Exercise: Would you retype the entries from the first line to the line bearing "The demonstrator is", both included, leaving out every picture?

::: Supplied records

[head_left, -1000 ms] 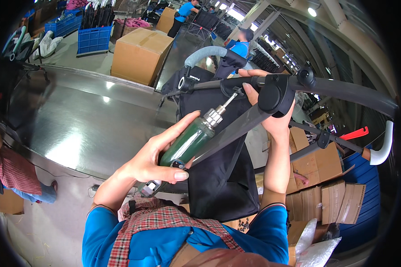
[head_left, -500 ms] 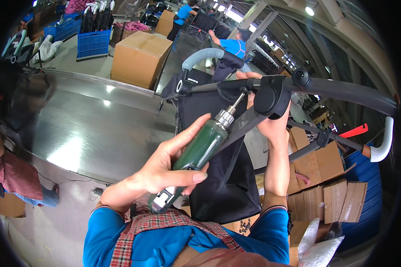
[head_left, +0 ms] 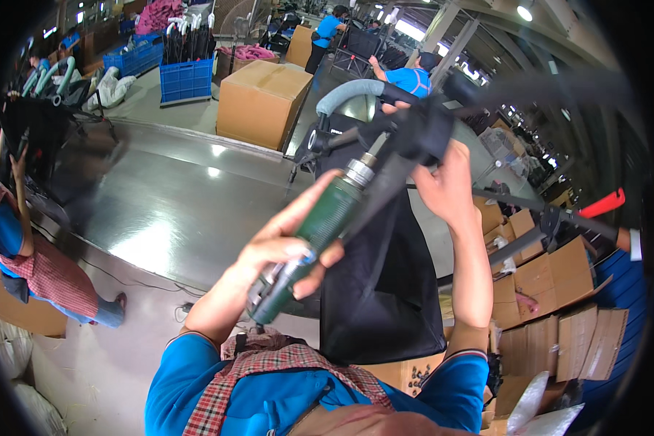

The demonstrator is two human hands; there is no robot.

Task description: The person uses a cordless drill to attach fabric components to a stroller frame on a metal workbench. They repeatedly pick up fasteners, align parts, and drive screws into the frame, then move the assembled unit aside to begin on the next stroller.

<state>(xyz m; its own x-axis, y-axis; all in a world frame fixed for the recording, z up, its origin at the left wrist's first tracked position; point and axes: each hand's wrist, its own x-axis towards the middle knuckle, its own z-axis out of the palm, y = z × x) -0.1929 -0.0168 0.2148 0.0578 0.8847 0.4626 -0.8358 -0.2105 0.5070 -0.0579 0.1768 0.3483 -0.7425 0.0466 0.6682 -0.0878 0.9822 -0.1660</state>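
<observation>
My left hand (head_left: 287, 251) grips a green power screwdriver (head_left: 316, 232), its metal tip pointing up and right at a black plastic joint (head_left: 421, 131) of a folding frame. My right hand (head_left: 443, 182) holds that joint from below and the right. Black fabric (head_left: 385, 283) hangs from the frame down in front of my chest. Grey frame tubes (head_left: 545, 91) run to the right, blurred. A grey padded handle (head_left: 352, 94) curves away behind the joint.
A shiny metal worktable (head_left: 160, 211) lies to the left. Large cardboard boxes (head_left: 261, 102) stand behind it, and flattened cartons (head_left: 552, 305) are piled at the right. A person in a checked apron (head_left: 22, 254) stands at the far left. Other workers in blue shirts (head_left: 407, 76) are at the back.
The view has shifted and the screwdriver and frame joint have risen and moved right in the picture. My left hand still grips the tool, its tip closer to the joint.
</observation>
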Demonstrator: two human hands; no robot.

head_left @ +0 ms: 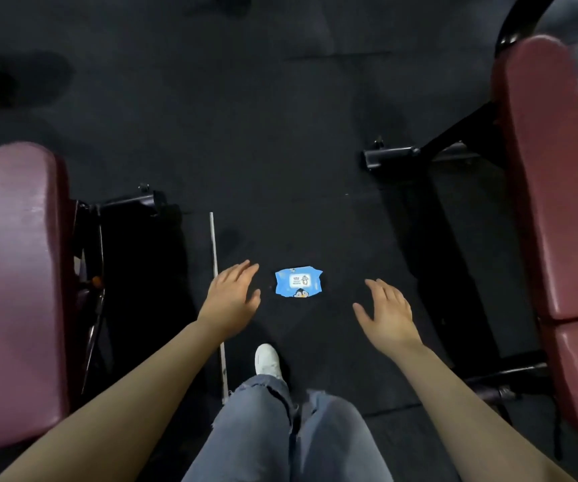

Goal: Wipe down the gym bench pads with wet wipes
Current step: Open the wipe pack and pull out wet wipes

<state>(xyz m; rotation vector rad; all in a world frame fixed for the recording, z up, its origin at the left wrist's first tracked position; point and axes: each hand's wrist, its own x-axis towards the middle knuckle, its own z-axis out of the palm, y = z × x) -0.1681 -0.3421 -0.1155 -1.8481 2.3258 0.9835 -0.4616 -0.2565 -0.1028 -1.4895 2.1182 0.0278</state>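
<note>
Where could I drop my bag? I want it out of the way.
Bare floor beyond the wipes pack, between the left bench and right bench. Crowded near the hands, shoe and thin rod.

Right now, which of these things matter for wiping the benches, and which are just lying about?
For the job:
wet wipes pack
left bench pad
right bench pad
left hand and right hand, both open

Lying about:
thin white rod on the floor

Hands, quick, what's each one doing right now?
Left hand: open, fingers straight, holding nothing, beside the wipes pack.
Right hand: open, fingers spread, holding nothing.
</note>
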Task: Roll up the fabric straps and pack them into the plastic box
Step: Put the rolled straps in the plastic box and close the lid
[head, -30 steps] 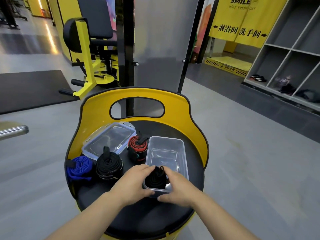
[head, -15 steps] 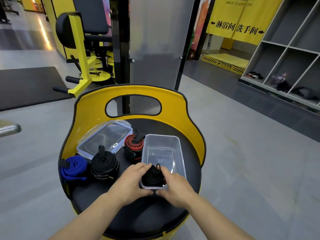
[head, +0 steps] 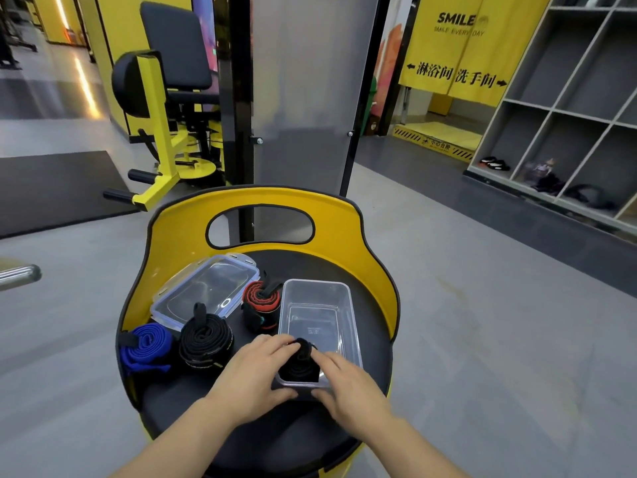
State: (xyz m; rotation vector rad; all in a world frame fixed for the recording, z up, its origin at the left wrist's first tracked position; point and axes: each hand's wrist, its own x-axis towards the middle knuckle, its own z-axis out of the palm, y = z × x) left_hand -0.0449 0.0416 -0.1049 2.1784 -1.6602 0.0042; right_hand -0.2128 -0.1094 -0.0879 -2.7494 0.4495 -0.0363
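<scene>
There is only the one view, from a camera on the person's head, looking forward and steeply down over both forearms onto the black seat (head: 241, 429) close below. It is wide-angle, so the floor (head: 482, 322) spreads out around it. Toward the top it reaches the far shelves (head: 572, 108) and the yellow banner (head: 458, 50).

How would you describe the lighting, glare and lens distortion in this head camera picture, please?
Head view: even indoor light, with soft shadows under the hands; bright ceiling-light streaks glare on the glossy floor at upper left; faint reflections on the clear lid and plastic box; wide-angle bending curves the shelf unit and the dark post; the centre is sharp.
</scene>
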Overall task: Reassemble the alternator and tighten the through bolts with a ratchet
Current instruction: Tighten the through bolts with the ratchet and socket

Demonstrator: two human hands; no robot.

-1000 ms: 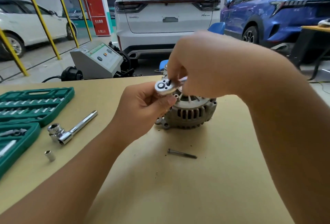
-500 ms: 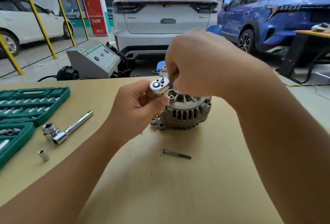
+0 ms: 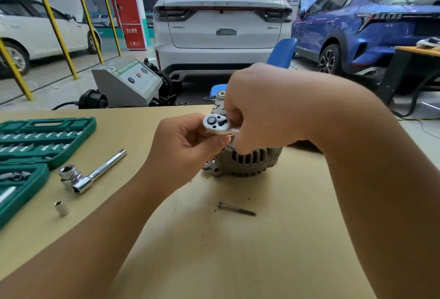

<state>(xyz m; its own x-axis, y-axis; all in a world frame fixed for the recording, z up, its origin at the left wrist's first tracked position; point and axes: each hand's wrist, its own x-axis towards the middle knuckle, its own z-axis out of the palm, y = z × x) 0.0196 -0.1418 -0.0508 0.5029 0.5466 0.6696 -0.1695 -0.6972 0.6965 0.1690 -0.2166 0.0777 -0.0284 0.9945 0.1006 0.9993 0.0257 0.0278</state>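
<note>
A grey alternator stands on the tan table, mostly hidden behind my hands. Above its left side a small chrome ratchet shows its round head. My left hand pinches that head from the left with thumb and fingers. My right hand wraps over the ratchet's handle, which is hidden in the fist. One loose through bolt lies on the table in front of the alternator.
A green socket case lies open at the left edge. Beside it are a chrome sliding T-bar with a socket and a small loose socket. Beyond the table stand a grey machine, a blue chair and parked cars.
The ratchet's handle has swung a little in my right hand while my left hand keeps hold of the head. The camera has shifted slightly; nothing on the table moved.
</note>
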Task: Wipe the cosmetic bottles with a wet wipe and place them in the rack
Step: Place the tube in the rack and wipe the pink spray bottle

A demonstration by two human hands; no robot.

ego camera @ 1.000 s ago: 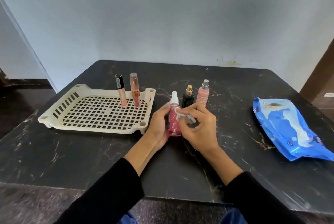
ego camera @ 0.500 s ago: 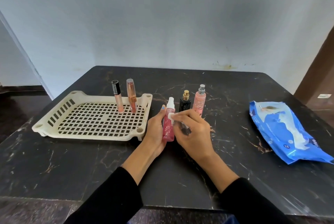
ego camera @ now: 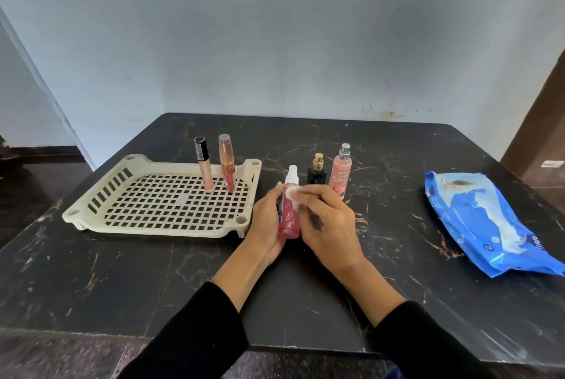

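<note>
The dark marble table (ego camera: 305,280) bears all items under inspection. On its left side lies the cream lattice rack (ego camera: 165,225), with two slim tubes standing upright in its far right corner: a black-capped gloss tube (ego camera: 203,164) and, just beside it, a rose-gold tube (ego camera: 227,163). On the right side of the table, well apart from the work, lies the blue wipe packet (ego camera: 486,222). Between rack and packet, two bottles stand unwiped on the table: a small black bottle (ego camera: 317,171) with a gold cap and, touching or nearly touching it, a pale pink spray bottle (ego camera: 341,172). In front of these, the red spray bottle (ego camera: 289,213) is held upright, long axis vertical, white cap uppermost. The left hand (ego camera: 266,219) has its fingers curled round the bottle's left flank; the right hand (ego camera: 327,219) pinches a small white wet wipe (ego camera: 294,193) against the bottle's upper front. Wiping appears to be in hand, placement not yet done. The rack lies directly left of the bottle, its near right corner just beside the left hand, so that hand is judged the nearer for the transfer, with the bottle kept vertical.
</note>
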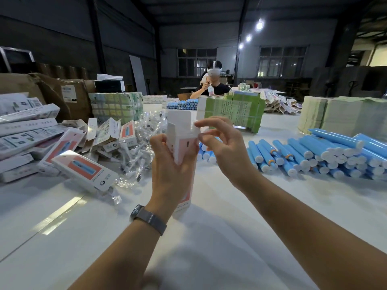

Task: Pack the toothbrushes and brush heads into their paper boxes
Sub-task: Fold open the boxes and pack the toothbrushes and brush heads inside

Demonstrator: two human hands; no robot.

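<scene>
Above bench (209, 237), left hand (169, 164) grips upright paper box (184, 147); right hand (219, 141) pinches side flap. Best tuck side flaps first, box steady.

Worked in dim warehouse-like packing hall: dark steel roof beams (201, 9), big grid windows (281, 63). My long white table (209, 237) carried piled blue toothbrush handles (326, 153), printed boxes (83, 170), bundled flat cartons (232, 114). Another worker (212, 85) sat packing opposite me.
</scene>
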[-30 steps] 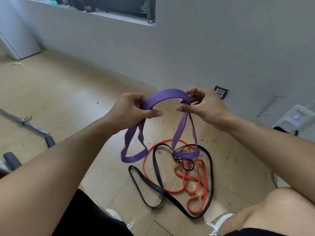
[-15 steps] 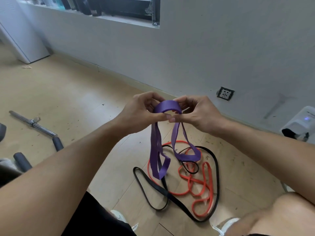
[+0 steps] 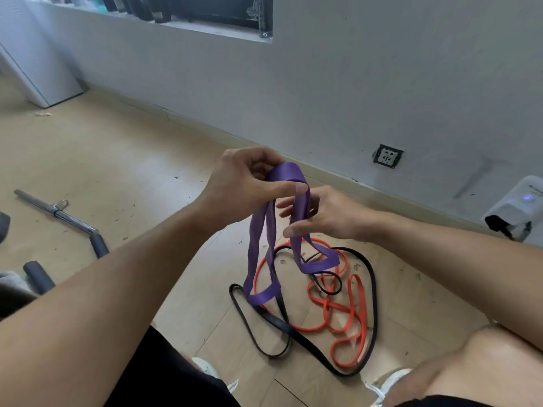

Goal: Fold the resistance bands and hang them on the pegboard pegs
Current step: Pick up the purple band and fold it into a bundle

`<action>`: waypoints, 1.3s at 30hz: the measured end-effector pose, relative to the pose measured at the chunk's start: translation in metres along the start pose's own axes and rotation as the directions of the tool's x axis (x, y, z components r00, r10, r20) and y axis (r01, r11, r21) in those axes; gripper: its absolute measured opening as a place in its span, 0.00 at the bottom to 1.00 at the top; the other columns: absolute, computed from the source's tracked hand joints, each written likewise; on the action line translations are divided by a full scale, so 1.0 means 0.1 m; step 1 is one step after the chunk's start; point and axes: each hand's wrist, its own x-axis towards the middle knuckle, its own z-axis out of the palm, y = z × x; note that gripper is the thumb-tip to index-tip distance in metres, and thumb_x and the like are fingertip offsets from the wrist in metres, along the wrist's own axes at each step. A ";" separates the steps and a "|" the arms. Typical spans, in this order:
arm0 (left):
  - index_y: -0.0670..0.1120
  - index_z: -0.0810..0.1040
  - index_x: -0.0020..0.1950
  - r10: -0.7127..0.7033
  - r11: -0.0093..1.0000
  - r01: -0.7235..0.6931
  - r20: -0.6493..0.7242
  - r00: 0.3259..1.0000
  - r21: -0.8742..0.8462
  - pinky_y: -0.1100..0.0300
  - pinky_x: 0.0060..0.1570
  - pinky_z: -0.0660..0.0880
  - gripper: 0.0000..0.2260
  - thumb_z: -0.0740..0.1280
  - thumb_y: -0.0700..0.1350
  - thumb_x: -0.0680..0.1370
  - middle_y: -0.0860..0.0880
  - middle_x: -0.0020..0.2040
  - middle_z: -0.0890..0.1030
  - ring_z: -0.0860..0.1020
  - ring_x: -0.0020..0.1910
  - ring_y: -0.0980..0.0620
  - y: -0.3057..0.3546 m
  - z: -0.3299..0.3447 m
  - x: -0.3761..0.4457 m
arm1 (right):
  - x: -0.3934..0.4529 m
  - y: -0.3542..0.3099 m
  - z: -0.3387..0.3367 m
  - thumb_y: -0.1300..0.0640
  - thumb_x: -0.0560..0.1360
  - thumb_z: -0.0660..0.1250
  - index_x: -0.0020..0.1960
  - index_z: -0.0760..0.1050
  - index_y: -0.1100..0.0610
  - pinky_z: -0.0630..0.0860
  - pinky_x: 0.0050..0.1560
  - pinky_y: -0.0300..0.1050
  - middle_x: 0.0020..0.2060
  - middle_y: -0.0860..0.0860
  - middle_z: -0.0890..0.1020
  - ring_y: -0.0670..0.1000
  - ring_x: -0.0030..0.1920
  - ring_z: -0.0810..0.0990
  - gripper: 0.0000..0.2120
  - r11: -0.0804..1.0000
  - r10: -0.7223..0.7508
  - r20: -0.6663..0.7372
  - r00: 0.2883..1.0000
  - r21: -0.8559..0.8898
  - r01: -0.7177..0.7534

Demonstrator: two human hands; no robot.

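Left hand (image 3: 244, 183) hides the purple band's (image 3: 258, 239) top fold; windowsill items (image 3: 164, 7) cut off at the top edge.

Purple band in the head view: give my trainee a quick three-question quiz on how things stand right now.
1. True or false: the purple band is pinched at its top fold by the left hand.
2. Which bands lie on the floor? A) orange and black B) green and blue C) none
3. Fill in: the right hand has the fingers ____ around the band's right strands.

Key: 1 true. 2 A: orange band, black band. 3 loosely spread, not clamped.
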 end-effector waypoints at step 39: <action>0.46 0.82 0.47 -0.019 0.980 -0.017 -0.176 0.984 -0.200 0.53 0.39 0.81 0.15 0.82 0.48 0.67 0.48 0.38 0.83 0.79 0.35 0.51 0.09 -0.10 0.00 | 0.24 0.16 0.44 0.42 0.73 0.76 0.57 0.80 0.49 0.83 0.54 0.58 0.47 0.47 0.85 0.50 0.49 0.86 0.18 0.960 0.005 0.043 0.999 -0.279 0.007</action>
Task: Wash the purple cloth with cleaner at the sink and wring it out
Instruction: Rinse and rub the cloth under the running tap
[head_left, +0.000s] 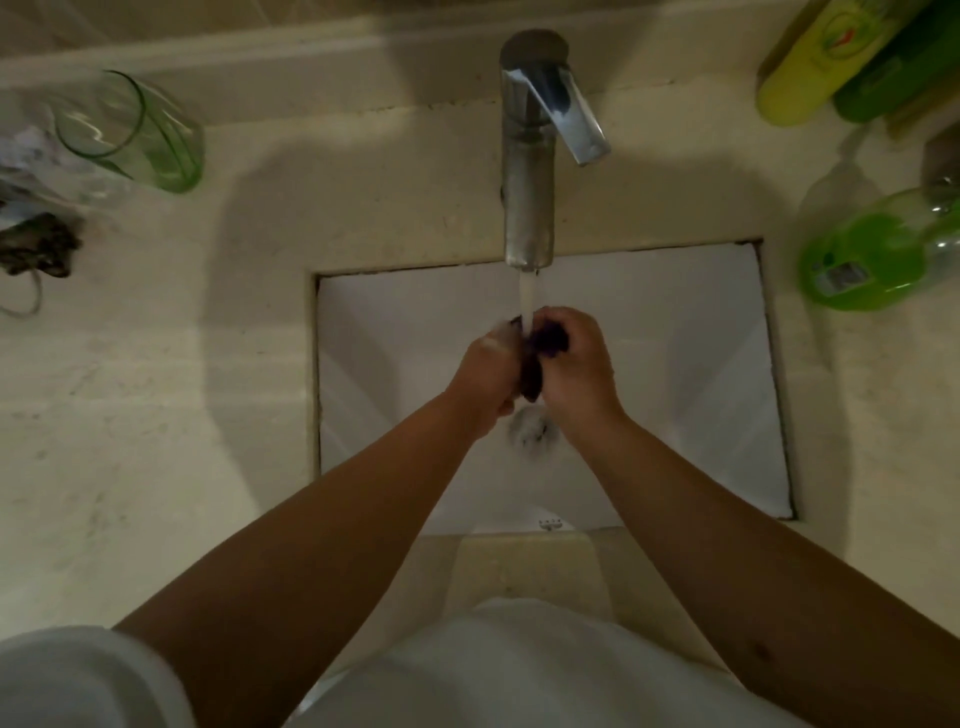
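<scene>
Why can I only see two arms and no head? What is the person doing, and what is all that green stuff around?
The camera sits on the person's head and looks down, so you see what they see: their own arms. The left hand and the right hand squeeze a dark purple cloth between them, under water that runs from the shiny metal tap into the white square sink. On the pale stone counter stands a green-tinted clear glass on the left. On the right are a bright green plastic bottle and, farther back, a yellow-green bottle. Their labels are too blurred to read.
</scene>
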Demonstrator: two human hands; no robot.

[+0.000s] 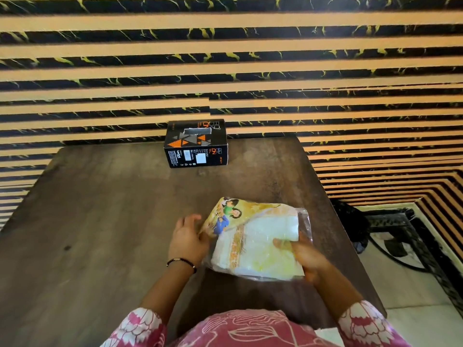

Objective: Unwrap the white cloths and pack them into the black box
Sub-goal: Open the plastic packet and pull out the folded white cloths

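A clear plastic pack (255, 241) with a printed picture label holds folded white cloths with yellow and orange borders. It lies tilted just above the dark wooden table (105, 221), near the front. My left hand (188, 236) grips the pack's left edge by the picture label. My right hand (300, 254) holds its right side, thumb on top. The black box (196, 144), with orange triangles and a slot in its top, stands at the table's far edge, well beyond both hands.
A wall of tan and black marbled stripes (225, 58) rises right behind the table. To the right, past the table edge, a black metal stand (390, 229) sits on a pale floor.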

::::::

Response area:
[head_left, -1000 ms] 
[head_left, -500 ms] 
[head_left, +0 ms] 

The demonstrator is two human hands; there is no robot.

Work on this exercise has been finished.